(Records excerpted from a collection)
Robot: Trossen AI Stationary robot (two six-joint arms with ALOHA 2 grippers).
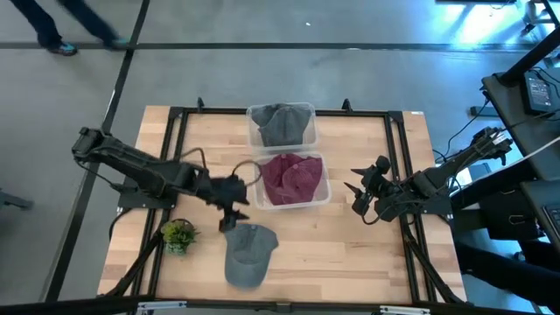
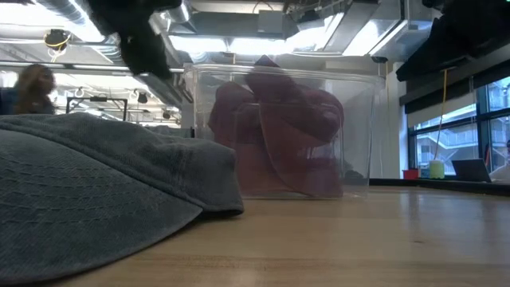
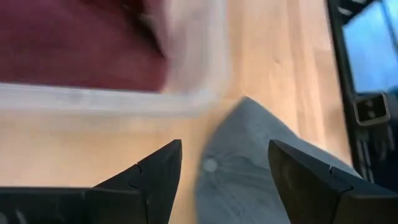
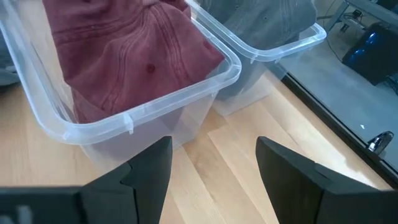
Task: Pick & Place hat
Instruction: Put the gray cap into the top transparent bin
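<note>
A grey cap lies flat on the wooden table near its near edge; it fills the left of the low view and shows in the left wrist view. My left gripper hovers open just above the cap's far-left part, touching nothing. A clear bin holds maroon caps; a second clear bin behind it holds grey caps. My right gripper waits open, right of the maroon bin.
A small green potted plant stands left of the grey cap. A black frame borders the table. Bare wood lies between the cap and the right gripper. A person's legs show on the floor beyond the table.
</note>
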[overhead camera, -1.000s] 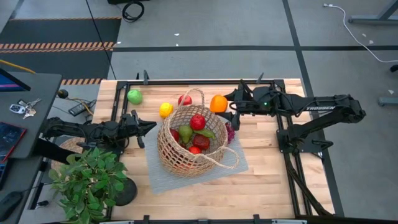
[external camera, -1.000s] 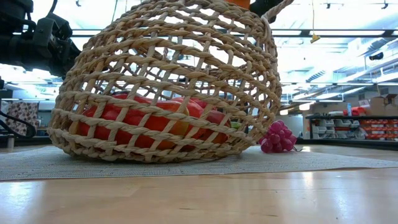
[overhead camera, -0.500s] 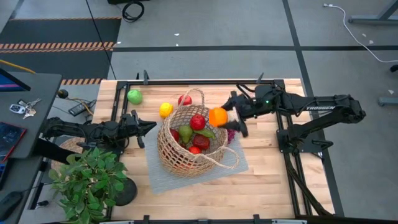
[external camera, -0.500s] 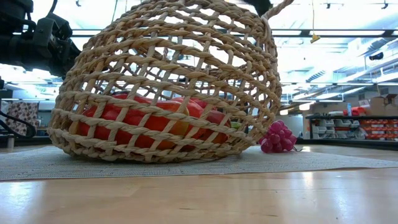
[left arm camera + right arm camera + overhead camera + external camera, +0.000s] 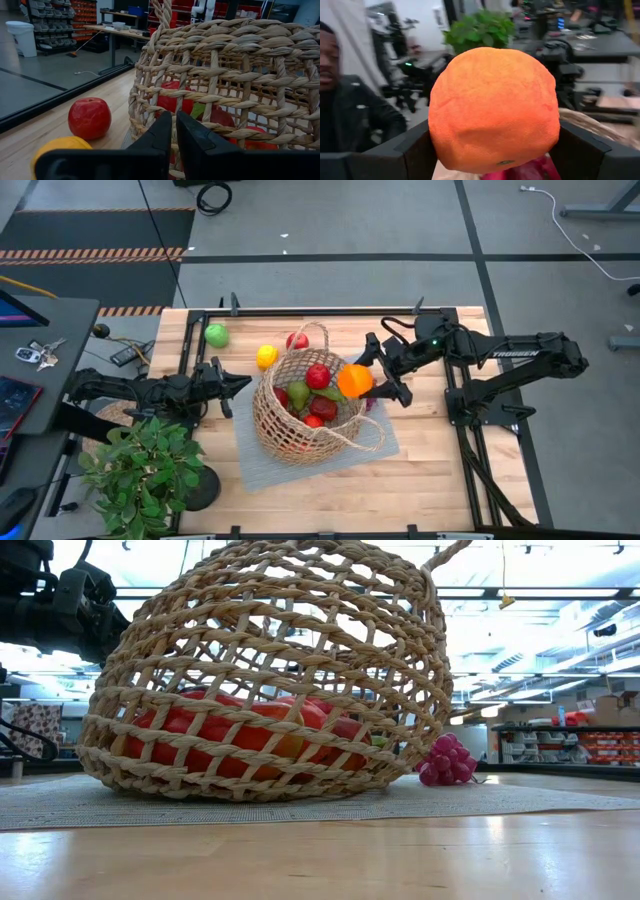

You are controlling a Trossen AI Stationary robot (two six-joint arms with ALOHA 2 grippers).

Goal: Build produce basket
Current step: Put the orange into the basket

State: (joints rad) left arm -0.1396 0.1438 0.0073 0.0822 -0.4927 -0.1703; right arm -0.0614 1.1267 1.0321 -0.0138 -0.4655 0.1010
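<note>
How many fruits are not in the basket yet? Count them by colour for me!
Green: 1, the green apple
Yellow: 1, the lemon
Red: 1, the red apple
Orange: 1, the orange, held by the right pincer over the basket rim
Purple: 1, the bunch of grapes
Total: 5

One wicker basket (image 5: pixel 300 420) sits on one grey mat (image 5: pixel 375 440). Outside it lie one green apple (image 5: pixel 216 334), one lemon (image 5: pixel 266 356), one red apple (image 5: pixel 89 118), one grape bunch (image 5: pixel 446 760) and one orange (image 5: pixel 353 380). One potted plant (image 5: pixel 140 470).
</note>
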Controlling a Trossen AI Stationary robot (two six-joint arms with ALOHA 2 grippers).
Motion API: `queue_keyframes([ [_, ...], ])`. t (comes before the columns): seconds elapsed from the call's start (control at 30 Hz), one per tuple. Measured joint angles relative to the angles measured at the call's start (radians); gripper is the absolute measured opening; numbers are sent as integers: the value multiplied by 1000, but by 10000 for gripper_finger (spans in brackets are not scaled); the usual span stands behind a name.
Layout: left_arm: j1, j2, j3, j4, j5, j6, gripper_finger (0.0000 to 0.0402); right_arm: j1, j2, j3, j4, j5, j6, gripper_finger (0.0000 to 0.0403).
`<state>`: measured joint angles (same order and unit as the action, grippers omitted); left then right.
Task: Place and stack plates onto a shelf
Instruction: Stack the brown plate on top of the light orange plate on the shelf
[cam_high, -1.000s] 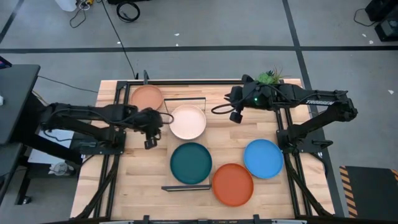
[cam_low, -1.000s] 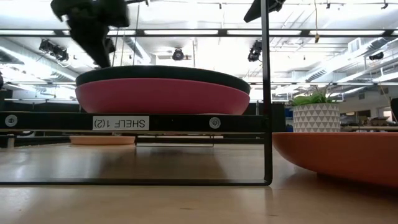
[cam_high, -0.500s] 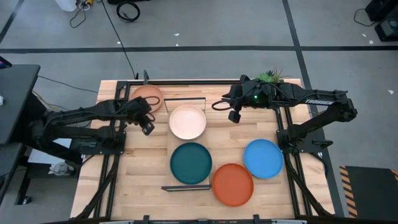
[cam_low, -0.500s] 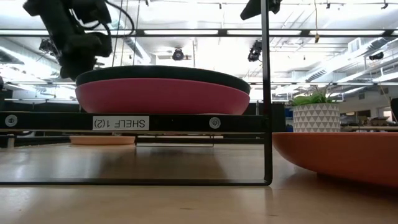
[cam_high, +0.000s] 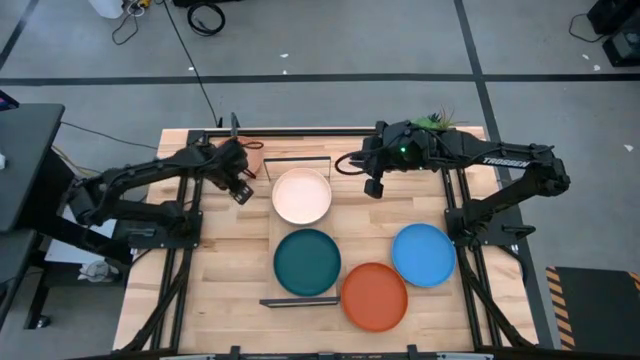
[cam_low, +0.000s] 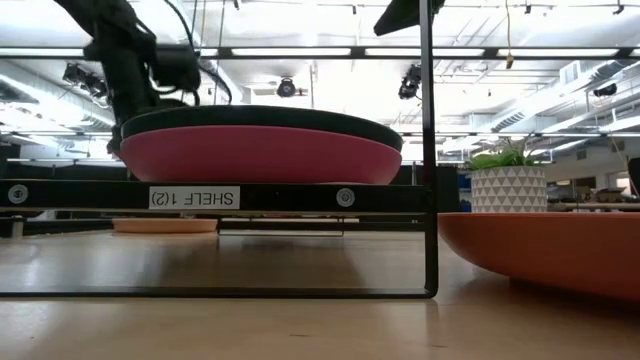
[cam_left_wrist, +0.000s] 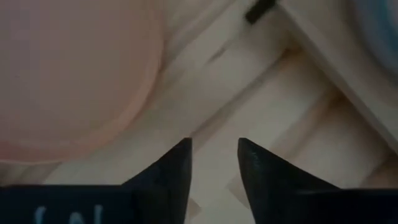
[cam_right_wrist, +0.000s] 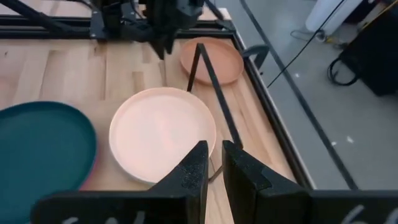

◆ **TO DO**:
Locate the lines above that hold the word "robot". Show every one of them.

◆ **SOLUTION TO THIS TASK**:
Robot: Trossen AI Stationary robot (two six-joint arms with ALOHA 2 grippers).
You are controlling a Trossen AI Stationary robot (two six-joint arms with ALOHA 2 grippers).
Controlling a Trossen AI Stationary robot (two six-joint arms with ALOHA 2 grippers).

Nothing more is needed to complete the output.